- **Directions**:
Select the lines of the records containing the word "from" and list them.

[Extracted data entries]
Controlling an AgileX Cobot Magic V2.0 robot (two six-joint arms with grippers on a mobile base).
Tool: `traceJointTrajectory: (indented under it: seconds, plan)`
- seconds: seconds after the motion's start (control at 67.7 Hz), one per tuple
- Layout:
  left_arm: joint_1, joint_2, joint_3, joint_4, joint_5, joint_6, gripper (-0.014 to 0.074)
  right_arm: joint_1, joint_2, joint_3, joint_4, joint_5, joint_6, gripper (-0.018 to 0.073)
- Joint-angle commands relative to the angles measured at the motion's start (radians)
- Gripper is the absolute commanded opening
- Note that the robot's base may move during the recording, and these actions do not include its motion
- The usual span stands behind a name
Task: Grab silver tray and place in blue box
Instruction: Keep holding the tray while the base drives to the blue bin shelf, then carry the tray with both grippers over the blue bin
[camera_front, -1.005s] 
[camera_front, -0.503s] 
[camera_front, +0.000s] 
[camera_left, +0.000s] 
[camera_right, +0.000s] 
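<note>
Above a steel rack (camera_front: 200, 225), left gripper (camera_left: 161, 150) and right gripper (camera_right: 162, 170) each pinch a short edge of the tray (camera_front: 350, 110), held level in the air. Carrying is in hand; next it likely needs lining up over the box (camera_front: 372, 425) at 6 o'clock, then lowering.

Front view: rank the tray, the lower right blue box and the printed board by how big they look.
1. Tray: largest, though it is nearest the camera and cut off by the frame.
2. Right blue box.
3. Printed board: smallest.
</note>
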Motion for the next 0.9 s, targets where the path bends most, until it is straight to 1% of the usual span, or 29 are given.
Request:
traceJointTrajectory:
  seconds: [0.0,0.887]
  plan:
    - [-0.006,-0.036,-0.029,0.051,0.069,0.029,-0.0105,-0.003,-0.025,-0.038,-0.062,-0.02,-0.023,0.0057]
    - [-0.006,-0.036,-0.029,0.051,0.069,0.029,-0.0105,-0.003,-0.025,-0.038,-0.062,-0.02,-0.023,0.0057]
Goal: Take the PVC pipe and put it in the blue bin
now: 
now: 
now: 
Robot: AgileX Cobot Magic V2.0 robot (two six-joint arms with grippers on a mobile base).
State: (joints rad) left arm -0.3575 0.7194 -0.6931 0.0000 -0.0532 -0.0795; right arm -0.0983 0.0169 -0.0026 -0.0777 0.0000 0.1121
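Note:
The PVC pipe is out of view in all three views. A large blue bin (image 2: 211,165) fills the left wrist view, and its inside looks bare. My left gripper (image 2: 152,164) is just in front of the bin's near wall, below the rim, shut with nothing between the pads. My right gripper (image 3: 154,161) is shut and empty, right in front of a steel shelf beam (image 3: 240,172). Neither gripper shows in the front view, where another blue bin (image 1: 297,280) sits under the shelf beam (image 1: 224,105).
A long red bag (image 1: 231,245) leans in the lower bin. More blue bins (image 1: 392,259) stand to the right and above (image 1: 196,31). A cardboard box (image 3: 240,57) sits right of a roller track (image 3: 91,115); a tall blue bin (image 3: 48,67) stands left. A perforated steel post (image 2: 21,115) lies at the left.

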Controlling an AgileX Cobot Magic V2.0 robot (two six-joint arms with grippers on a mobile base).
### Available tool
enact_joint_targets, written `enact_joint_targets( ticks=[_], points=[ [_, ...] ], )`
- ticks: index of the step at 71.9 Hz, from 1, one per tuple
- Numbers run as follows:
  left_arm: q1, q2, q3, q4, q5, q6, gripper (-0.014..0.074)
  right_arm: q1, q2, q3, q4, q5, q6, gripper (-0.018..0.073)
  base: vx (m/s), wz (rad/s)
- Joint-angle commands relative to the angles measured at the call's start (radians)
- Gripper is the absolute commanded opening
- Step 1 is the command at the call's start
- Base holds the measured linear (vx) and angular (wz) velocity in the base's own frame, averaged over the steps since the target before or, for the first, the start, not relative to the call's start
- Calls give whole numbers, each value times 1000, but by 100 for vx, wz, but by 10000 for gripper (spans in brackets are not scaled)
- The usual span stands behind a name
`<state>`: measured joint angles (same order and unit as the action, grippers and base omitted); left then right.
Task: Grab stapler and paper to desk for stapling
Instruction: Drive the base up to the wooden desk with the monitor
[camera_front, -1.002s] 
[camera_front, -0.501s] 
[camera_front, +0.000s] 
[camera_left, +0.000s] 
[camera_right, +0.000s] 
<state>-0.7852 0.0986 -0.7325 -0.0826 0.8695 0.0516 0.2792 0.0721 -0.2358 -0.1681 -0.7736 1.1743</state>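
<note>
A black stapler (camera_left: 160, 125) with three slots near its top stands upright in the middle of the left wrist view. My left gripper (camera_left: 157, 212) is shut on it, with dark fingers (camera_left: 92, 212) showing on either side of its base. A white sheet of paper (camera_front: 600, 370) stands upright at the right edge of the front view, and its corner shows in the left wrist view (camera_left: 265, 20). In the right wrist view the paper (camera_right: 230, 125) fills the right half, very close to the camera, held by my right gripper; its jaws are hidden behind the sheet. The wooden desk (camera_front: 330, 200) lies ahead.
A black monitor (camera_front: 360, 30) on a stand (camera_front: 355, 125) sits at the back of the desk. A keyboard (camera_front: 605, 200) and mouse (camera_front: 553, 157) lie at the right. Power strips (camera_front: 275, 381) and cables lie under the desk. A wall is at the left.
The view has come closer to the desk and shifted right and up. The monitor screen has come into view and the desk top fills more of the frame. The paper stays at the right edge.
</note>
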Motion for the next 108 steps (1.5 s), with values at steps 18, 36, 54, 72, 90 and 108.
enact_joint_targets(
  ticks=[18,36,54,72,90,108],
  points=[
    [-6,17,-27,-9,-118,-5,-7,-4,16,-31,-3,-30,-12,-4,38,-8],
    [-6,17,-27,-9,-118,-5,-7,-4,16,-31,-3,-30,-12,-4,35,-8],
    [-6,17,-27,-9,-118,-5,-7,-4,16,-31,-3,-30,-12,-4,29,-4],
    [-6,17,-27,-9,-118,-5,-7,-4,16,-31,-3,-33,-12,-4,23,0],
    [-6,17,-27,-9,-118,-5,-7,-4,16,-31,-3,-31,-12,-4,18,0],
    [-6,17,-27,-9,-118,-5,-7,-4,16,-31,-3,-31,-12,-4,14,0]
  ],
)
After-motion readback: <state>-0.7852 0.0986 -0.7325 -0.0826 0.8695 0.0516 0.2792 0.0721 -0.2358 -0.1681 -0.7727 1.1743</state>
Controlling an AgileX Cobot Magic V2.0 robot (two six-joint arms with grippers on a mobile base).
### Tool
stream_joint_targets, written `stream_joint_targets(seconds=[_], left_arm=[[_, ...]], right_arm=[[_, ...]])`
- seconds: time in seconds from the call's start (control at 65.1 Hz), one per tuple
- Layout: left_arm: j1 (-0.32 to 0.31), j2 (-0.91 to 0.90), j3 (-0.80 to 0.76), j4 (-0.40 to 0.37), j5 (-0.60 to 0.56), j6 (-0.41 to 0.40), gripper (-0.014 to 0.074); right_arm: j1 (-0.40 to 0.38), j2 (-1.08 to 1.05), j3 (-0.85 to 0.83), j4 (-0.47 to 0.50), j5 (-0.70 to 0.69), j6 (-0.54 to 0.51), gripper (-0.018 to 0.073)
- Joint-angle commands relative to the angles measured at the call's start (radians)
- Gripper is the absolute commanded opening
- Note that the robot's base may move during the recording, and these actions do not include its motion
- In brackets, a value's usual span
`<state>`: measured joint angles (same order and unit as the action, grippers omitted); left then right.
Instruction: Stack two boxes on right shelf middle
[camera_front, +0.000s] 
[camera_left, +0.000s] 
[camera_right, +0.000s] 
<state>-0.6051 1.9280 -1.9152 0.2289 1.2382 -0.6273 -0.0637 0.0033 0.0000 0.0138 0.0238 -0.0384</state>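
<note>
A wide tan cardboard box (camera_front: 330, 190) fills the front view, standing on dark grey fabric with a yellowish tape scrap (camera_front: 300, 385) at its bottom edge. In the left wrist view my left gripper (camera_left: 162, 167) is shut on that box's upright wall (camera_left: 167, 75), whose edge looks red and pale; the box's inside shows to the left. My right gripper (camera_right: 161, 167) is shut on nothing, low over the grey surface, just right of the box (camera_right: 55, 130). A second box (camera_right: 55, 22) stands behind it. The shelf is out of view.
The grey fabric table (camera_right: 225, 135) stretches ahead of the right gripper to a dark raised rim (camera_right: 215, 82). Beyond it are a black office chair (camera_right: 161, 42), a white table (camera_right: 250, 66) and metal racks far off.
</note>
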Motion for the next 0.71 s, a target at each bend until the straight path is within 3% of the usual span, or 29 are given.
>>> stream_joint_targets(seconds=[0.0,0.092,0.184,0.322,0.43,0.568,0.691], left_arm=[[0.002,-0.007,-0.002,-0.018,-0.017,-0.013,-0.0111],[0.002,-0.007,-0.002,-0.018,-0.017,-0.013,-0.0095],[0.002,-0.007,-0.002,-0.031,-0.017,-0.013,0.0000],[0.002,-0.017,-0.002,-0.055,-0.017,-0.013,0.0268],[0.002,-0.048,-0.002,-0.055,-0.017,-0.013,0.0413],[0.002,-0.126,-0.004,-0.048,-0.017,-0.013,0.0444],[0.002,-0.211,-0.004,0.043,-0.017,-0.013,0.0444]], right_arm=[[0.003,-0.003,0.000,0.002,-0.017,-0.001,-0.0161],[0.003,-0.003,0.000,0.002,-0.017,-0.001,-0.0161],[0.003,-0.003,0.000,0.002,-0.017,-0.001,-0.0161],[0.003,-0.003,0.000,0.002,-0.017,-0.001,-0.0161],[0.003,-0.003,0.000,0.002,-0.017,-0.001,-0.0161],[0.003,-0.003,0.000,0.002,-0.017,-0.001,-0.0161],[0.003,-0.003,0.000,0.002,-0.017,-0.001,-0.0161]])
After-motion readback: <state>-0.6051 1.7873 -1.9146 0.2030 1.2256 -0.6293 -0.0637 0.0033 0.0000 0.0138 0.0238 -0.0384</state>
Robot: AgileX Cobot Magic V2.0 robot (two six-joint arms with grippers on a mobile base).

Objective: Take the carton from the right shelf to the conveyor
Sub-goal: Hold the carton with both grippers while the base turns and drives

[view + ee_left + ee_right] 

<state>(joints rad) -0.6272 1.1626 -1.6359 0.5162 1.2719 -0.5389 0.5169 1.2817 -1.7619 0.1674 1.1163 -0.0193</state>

- **Task solution**:
- ticks: index of the step at 71.9 Hz, from 1, one per tuple
- seconds: time in seconds from the call's start (control at 65.1 Hz), one per tuple
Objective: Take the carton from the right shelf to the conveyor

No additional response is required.